A young woman with a hard, scarred face was standing in the doorway. She pulled aside her clothing, put a hand inside. A stream of urine jetted outward in a precise curve, guided by the two fingers she would have inserted between her labia. Arcing liquid caught the dying sunlight to glow a soft and glittering tangerine. The woman pulled her hand free and shook it. She put the fingers into her mouth, sucked meditatively. She wiped the hand dry against her overalls and rearranged her clothing. “Cookie!” she yelled into the rum shop, turning from the darkening evening to go back inside. “You motherass so-and-so, bring me a jerk pork and some stew peas there!” She slammed the door behind her, cancelling out the rhomboid of light that had been thrown through the open doorway onto the ground.

Full dark soon. Benta and Chichibud no longer worried when Tan-Tan was out this late, though. She climbed down the daddy tree at all hours now to relieve herself, stayed down on the ground in the bush quiet as long as it suited her. They’d given her a machète as tool and weapon, for she wouldn’t touch the knife that had been Janisette’s birthday present to her. Too besides, she knew how to wield a machète from years of farming corn.

She pulled her feet free of the putrid suction of mud, crept closer to the finely meshed wet sugar tree bark that made the rum shop’s back windowpane. She peered in. The shop owner was cutting slices off a cured haunch of meat, tossing them into a sizzling frying pan. Flames jumped in the brick oven. The man swiped his brow with one hand, took a swig from a mug beside the cutting board.

“Cookie!” a deep voice called from the rum shop’s front room. “Two pimiento liqueur!”

He put down his mug, wiped his mouth with his hand back. “Strong or weak?” he shouted.

“Your behind, I ever take weak yet? Strong!”

“Soon come, Japheth.” Cookie scooped the fried meat onto a plate, spooned a ladleful of stewed peas from a big pot onto the plate. Tan-Tan’s belly rumbled. From an earthenware urn the owner ladled garnet red pimiento liqueur into two mugs. He took the lid off his water bucket and topped up the pimiento liqueur with water. He took the plate and the two mugs into the front room.

Giving them weak but charging for strong. Oho; Tan-Tan had felt she would find something to entertain herself with this night. She go do for he. She tied her shawl around her body like an apron—easy thing to hide her machète in its folds. She tied a knot in a corner of the apron; let the owner think she was carrying money, he would be less suspicious.

The ground was dry where she was standing. She bent, paddled three fingers in the grime of the alleyway and rubbed it into her face. Chigger Bite people never seemed quite clean, oui. She wouldn’t want to stand out.
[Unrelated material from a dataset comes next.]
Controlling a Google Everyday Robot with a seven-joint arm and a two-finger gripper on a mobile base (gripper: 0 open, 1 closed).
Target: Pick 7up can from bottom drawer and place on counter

Her heart was starting to throb with the excitement of what she was about to do. She breathed in deeply for calm, pulled her scarf down low on her forehead to hide her features a little. She hunched her shoulders and cast her eyes meekly down, then put on the exhausted shuffle of someone who did manual labour from dayclean to daylean. She went round the front and limped into the rum shop. A few people glanced up but went right back to their drinking.

Tan-Tan stood for a second, blinking in the flickering lamplight. The woman who’d taken a piss out back was laughing and talking at a table with three other women. One of them had the Toussaint-style clothes and the lost, frightened look of the newly headblind; a recent exile. Singletons or with their compères, people were taking their rough ease from the day’s labour. Wisdom weed smoke choked the air.

The owner was at the bar now, wiping out some ashtrays. Tan-Tan shuffled over. The owner frowned at the dirty, downpressed woman in front of him. “Compère,” Tan-Tan asked in a trembly voice, “beg you little liqueur, nuh?”

“You mad or what?” the man growled. “It ain’t have nothing for free in here.”